Transcribe the data below verbatim from the line with "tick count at" to the line with "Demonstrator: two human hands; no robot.". Include both of those lines.
━━━━━ INPUT DATA ━━━━━
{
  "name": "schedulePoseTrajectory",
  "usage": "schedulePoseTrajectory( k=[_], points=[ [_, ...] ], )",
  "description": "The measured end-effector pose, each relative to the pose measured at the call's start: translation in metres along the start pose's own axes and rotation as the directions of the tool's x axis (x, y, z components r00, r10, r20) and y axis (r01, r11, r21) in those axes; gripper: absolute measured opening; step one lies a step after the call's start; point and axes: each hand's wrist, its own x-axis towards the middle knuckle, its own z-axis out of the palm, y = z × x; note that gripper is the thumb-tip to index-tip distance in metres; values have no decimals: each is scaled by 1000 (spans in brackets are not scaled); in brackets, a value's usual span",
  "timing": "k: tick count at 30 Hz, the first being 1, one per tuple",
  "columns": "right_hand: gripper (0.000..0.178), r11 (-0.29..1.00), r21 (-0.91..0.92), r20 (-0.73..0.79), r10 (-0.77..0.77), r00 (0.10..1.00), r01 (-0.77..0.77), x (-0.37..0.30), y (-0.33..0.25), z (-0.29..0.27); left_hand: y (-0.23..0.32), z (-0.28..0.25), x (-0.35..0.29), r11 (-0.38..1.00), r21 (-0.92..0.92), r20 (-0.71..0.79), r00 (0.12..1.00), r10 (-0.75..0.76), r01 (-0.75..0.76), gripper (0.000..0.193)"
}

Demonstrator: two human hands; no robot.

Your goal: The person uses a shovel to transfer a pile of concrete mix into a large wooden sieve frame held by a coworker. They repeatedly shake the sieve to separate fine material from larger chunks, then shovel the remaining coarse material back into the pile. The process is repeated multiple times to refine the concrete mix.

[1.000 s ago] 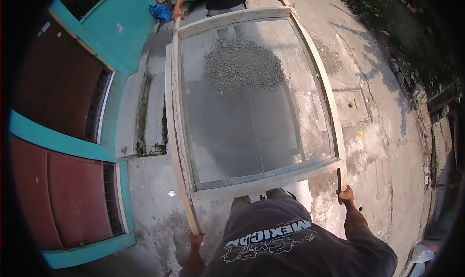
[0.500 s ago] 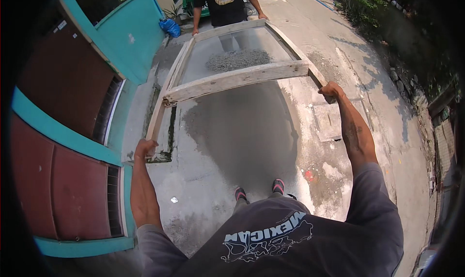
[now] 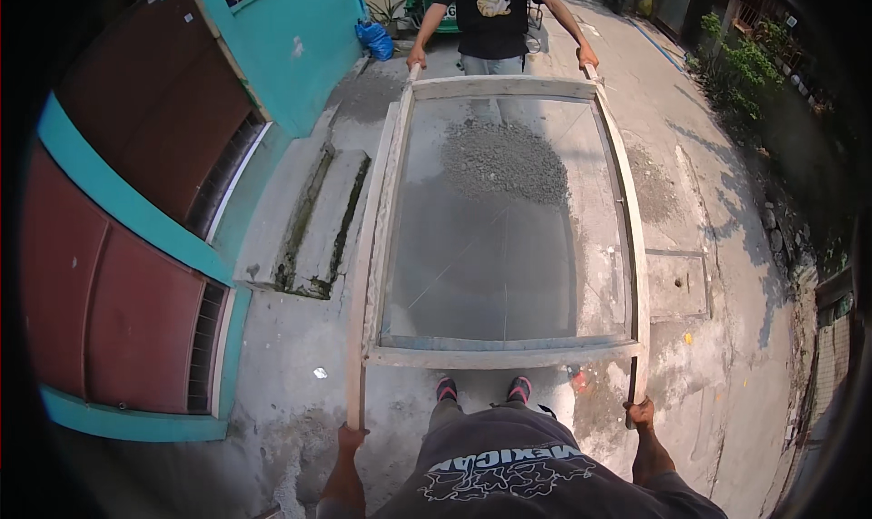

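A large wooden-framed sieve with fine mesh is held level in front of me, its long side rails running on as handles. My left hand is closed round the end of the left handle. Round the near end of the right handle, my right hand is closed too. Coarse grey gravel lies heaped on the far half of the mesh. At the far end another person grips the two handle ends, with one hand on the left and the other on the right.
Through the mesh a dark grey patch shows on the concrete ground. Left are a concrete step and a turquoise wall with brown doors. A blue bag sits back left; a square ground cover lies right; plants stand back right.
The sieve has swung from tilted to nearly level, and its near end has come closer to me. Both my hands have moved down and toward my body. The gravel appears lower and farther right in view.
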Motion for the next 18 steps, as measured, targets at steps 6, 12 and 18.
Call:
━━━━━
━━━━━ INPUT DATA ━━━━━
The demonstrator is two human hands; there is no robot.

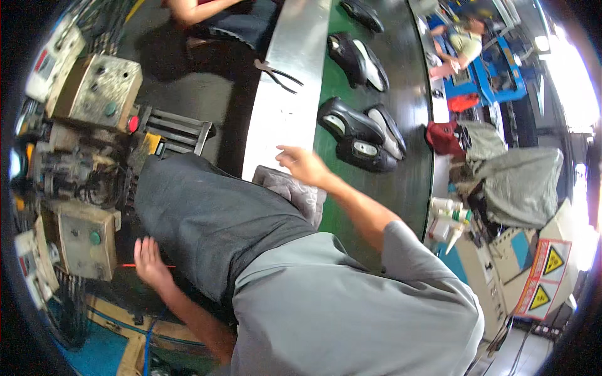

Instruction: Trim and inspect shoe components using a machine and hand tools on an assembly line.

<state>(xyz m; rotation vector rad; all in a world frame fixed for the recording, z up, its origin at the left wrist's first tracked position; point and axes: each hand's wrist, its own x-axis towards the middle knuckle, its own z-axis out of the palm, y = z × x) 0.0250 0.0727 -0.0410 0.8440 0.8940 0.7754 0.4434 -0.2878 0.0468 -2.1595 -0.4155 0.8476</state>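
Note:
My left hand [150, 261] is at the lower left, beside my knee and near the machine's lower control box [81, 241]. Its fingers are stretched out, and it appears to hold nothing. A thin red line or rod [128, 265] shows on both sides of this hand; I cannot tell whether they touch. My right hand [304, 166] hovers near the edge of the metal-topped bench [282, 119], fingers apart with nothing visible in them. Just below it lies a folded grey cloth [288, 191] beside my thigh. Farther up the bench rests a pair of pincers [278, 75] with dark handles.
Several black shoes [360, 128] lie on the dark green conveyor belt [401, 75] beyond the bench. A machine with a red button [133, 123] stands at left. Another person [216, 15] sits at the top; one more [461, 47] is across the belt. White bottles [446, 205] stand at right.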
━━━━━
SOLUTION FOR THIS PROBLEM:
  "timing": "k: tick count at 30 Hz, the first being 1, one per tuple",
  "columns": "right_hand: gripper (0.000..0.178), r11 (-0.29..1.00), r21 (-0.91..0.92), r20 (-0.73..0.79), r10 (-0.77..0.77), r00 (0.10..1.00), r01 (-0.77..0.77), x (-0.37..0.30), y (-0.33..0.25), z (-0.29..0.27); left_hand: y (-0.23..0.32), z (-0.28..0.25), x (-0.35..0.29), r11 (-0.38..1.00), r21 (-0.92..0.92), r20 (-0.71..0.79), r00 (0.12..1.00), r10 (-0.75..0.76), r01 (-0.75..0.76), gripper (0.000..0.193)"
}

Demonstrator: two human hands; no robot.

The answer given here is complete.